If the mucosa, or release of substances (such as 5-HT) from the mucosa are indeed essential for stretch-evoked CMMCs, as has been proposed, then removal of the mucosa would be expected to prevent stretch from evoking CMMCs. We have investigated this notion by directly testing whether distension-evoked CMMCs can still be evoked following removal of the mucosa and submucosal plexus from the entire colon in vitro. Secondly, we have investigated whether mucosal stimulation (independent of direct circumferential stretch) is a reliable stimulus to evoke CMMCs.
Materials and Methods
Preparation of Tissues
C57BL/6 mice (30–90 days of age) of either sex were euthanized by isoflurane inhalation overdose, followed by cervical dislocation, as approved by the animal welfare committee at Flinders University. The entire colon was removed from mice and placed in room temperature Krebs solution, which was constantly bubbled with carbogen gas (95% O2/5% CO2).

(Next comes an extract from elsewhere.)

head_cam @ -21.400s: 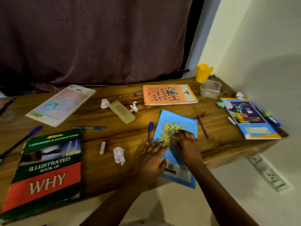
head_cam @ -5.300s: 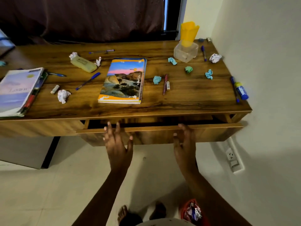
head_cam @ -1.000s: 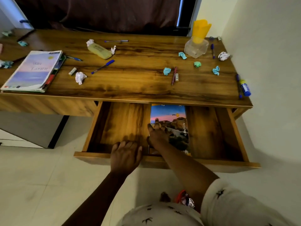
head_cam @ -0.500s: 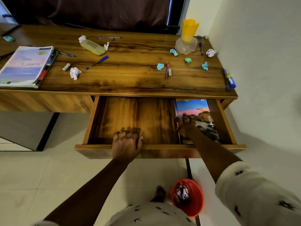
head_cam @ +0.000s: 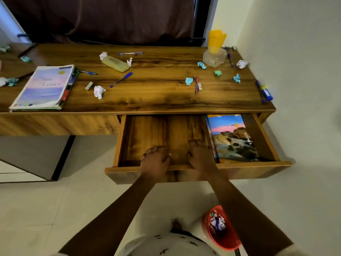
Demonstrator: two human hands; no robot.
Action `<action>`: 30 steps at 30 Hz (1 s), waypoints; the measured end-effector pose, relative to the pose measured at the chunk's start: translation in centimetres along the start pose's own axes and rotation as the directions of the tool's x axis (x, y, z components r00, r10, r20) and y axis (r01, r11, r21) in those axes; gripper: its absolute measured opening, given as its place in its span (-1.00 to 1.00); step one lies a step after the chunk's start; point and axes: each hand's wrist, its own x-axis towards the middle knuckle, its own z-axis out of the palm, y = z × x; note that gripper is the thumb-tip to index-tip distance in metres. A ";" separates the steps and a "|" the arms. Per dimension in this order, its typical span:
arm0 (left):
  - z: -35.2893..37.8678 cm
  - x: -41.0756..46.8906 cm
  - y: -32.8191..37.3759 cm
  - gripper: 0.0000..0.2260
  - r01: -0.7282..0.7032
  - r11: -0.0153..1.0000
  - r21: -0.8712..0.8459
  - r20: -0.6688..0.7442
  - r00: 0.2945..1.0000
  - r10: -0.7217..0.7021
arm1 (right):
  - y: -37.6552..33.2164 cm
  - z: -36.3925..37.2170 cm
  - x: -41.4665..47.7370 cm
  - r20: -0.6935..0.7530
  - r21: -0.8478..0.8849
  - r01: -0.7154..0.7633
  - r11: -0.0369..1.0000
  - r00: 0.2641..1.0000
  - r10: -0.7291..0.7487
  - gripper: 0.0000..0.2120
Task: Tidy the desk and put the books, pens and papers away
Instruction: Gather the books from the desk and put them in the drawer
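- The desk (head_cam: 156, 100) is as cluttered as it was half a second ago; nothing on its top has shifted.
- The drawer (head_cam: 166, 133) under it stands pulled well out, as before, with its wooden floor showing on the left and in the middle.
- The stack of books (head_cam: 44, 87) lies flat at the desk's left end, near the front edge.
- The landscape book (head_cam: 234, 139) lies flat in the right end of the drawer, where I had just slid it, close to the right wall.
- The red bin (head_cam: 227, 242) stands on the floor by my right arm, with crumpled scraps in it.
- My right hand (head_cam: 200, 157) has come off the landscape book and now sits on the drawer's front rim, fingers hooked over it into the drawer, just beside the book's left edge.
- My left hand (head_cam: 155, 161) stays on that same rim, fingers bunched together and curled over it, near my right hand.
- The yellow cup (head_cam: 216, 40) stands inside the clear container (head_cam: 215, 59) at the back right corner.
- The yellow pencil case (head_cam: 115, 64) lies towards the back left of centre.
- A blue pen (head_cam: 121, 79) lies near it; a red pen (head_cam: 196, 85) lies right of centre.
- A white paper ball (head_cam: 99, 91) and a blue paper ball (head_cam: 189, 81) lie well apart on the desk.
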 end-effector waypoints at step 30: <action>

Dissection to Remove the Mucosa and Submucosa in Sheet Preparations of Colon
We have previously reported that in order to preserve spontaneous CMMCs following sharp dissection to remove the mucosa requires care to prevent damage to the underlying myenteric plexus (Keating and Spencer, 2010). In this study, we removed the mucosa and submucosa by firstly making a longitudinal incision along the mesenteric border and pinning the entire colon as a flat sheet preparation, with the mucosal surface facing uppermost. We then pinched the mucosal surface with fine dissecting forceps (see below) and physically cut off the mucosa and underlying submucosa from the myenteric plexus with fine surgical scissors. In general, peeling the mucosa and submucosa off the underlying myenteric plexus rarely preserved CMMCs. The forceps we used for dissections to pinch small segments of mucosa were: catalog # 5SF inox (code: 11252-00) or 55SF (code: 11255-20) from Fine Science Tools, Canada. The scissors we used to cut off the mucosa and submucosa were Vannas, Tubingen, Germany; code # 15003-08, which were 8.5 cm in length. The dissection process to remove the mucosa and submucosal plexus was performed in a small Petri dish containing ice cold Krebs solution that was constantly bubbled with carbogen gas (95% O2/5% CO2).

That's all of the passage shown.